**TASK TO COMPLETE**: Copy every line below where the string "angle" is found.

**DATA EXTRACTS**:
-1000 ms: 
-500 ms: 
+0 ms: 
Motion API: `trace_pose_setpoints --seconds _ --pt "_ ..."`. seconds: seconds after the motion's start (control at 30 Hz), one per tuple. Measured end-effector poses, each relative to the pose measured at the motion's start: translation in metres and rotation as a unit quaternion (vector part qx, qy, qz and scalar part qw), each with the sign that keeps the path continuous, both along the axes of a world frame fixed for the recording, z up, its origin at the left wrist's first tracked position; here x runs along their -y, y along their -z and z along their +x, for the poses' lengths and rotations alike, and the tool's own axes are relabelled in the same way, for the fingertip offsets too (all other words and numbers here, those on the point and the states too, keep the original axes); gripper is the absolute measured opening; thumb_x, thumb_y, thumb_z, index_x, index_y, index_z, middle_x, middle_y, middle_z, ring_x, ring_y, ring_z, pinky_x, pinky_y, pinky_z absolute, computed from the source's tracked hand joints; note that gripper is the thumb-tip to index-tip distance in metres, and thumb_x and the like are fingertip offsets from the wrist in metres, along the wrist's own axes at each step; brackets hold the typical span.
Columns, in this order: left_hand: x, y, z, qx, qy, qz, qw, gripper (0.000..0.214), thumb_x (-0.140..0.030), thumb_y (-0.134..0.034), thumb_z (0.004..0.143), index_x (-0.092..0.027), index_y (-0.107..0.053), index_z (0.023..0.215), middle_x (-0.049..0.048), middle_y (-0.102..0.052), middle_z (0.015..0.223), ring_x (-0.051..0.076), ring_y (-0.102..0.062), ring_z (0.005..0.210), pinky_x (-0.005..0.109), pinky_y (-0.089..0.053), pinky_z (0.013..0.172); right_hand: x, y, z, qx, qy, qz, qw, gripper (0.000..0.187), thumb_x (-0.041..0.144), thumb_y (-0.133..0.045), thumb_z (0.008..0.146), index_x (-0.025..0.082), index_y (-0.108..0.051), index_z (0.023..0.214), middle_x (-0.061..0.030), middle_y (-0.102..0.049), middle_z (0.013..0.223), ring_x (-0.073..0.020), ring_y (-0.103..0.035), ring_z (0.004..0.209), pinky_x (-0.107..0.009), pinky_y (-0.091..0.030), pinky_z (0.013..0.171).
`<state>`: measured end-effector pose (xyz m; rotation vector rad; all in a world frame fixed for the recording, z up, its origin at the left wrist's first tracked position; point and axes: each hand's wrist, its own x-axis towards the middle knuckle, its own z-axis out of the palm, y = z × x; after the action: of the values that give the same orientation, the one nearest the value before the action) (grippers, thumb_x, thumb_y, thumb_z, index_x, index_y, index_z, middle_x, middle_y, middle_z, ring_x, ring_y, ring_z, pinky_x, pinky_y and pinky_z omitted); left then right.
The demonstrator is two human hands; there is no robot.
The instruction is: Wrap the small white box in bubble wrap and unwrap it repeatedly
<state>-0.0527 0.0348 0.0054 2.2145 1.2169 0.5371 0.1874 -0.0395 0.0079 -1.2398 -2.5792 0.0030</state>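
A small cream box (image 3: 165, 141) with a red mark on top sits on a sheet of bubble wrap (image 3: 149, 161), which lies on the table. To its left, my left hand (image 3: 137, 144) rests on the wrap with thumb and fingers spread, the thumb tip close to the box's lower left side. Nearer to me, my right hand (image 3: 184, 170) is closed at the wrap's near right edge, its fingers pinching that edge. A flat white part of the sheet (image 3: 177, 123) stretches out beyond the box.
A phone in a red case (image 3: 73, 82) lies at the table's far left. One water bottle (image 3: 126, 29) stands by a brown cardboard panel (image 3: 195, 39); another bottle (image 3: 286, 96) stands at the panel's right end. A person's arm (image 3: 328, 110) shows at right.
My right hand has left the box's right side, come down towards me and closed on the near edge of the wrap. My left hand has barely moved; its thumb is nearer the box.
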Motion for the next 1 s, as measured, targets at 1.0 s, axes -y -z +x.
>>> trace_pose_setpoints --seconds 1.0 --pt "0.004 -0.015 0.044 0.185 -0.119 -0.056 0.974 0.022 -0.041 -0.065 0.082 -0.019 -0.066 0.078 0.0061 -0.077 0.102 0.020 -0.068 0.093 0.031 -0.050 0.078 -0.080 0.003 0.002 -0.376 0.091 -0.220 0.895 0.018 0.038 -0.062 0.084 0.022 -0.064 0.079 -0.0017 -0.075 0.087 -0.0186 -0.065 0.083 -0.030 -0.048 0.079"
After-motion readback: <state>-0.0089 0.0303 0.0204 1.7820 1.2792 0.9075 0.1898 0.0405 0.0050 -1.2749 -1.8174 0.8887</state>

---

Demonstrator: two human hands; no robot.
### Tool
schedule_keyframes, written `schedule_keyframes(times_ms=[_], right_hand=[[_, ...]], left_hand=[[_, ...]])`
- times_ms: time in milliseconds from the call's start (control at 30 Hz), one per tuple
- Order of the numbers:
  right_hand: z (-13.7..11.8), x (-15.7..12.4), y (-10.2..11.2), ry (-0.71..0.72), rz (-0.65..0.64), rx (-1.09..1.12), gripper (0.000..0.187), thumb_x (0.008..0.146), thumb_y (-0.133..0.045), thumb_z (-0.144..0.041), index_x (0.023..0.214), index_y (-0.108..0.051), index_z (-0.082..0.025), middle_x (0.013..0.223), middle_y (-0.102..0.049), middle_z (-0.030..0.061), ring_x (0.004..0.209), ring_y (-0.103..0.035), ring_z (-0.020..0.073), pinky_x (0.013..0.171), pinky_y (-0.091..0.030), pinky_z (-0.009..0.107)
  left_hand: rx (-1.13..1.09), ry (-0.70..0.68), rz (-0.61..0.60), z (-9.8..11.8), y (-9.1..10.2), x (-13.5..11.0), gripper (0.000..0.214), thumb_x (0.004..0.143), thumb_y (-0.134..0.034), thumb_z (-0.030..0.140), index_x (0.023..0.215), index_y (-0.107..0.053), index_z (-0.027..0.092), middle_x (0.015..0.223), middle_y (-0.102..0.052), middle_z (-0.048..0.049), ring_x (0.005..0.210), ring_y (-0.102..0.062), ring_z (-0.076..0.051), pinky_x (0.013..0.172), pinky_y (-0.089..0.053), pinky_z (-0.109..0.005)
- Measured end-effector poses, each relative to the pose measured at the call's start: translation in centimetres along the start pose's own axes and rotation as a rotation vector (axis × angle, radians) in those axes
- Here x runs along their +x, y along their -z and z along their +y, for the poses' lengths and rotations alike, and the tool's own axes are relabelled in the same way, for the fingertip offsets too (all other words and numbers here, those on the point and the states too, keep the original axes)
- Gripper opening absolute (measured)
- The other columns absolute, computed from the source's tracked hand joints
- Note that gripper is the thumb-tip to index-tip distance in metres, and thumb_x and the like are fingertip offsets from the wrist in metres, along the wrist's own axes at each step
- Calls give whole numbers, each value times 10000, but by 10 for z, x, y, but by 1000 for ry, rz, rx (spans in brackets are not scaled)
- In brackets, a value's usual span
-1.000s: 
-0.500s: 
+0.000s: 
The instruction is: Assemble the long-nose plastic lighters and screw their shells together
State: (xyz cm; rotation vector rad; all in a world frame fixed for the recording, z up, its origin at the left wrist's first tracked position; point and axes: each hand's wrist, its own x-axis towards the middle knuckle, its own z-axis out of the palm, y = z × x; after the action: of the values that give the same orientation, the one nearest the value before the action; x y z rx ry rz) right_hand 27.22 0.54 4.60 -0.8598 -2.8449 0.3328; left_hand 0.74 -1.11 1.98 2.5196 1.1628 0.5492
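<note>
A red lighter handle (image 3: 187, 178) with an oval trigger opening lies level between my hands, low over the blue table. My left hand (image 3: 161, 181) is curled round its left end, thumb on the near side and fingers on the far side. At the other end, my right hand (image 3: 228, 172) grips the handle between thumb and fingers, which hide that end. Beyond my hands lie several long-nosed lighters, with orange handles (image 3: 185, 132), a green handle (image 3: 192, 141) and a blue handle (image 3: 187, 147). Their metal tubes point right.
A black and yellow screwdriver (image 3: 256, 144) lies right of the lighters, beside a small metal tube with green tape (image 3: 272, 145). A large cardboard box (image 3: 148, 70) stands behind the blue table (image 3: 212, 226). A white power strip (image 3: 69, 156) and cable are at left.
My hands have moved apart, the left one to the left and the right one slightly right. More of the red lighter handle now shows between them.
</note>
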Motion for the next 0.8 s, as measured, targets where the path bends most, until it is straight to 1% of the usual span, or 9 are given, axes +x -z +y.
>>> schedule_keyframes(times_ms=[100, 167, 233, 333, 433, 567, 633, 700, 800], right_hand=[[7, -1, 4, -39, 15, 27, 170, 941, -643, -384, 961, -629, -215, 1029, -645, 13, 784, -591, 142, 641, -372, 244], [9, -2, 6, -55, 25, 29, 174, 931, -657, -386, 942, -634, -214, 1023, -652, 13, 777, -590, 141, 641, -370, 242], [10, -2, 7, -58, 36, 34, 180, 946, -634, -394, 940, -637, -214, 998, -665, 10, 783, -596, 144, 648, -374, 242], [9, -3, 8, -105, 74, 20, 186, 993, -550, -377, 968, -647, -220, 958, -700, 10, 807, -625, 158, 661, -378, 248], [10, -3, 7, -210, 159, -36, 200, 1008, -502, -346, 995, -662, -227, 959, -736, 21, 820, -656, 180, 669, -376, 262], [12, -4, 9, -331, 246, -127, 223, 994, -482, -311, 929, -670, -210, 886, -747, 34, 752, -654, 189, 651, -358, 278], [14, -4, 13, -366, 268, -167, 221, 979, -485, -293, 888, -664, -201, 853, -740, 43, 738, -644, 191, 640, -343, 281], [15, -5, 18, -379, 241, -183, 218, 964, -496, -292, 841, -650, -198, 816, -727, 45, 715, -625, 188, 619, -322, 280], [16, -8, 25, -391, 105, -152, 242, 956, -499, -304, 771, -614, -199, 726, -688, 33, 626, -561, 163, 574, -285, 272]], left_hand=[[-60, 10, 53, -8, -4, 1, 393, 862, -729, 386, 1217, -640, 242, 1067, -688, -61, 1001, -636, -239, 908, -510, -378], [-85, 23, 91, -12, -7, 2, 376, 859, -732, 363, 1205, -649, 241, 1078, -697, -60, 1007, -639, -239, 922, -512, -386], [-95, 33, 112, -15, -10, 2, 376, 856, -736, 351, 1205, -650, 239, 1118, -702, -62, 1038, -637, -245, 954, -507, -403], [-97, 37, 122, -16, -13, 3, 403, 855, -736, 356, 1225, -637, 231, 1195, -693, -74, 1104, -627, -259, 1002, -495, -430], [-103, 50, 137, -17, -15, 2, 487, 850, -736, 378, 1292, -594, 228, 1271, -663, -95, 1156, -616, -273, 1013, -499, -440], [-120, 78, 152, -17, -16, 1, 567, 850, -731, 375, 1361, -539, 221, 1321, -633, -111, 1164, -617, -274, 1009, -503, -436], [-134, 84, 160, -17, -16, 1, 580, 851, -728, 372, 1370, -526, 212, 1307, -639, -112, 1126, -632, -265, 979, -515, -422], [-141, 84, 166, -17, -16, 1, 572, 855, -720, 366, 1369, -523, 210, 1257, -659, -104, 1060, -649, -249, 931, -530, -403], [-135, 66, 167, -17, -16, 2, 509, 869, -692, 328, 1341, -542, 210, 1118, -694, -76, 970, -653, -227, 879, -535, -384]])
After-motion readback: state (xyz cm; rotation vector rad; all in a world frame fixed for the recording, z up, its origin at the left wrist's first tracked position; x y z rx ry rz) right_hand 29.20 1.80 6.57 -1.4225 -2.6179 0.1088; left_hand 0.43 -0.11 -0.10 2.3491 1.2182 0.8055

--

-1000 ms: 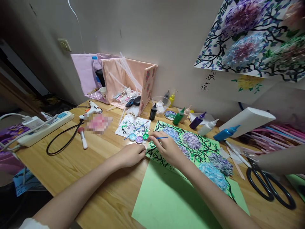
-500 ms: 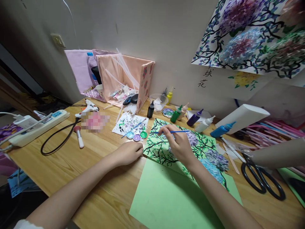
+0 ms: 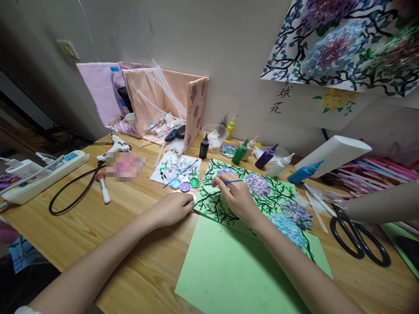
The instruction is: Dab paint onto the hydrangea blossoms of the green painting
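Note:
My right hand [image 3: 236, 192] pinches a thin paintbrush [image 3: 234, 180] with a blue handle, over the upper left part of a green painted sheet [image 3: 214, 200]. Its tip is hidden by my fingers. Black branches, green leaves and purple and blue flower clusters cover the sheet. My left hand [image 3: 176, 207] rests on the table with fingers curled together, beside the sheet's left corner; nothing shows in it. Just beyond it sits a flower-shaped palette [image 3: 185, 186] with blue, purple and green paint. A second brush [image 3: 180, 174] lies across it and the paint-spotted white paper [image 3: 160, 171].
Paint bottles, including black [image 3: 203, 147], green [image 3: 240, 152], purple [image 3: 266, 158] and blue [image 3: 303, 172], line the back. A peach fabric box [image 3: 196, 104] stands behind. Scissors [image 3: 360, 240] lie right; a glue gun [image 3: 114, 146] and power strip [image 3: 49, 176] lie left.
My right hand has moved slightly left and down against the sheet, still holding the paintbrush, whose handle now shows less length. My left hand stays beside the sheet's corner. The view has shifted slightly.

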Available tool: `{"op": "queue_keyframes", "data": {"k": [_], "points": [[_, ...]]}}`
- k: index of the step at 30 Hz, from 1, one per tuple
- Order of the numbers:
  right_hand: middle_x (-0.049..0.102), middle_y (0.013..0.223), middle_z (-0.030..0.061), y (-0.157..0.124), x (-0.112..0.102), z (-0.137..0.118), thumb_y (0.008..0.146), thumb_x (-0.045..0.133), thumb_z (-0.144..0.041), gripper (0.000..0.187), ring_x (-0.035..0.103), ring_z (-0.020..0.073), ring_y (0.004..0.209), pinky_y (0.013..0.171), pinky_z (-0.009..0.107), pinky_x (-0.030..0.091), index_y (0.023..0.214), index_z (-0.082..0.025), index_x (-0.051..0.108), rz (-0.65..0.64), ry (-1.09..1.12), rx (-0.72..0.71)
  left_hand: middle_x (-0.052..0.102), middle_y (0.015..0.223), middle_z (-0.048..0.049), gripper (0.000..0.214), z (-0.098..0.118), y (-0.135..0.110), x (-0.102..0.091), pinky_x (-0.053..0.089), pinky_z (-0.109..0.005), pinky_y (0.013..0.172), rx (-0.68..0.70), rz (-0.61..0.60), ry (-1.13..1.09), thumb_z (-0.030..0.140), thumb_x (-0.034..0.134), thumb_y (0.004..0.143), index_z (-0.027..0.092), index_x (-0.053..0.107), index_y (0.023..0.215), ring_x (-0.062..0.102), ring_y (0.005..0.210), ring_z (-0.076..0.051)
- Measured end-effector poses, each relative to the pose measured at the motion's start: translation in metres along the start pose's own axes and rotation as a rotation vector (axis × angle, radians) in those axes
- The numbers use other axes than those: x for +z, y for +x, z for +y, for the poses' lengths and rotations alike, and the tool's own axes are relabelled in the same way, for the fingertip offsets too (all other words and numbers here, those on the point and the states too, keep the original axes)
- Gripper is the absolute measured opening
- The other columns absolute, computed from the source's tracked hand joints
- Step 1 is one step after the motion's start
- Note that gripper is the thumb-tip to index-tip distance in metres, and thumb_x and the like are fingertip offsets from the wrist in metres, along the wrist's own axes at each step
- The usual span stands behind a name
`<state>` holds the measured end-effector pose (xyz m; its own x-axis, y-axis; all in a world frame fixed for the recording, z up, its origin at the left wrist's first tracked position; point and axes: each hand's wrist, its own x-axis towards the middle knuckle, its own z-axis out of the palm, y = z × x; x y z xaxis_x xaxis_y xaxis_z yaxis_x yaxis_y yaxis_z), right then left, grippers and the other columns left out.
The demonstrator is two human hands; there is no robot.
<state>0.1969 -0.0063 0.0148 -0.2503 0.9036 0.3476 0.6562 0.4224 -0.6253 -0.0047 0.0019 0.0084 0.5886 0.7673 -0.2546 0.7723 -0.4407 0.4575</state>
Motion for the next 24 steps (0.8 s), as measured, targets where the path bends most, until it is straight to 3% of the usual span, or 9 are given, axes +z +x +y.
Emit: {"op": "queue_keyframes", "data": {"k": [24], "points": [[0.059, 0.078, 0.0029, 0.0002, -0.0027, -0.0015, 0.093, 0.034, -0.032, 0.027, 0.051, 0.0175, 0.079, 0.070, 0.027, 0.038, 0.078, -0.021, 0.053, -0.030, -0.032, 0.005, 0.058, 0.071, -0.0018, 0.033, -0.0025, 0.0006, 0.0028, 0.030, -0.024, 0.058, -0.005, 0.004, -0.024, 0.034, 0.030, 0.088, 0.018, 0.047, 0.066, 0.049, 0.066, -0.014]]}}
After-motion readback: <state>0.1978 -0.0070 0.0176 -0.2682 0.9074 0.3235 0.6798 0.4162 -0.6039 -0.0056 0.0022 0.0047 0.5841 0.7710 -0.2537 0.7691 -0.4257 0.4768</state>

**SOLUTION BELOW**:
- Measured end-effector poses, each relative to the pose measured at the call's start: translation in centimetres along the start pose's own axes and rotation as a rotation vector (axis × angle, radians) in those axes
- Measured end-effector poses, each relative to the pose measured at the motion's start: translation in metres along the start pose's own axes and rotation as a rotation vector (axis × angle, radians) in those axes

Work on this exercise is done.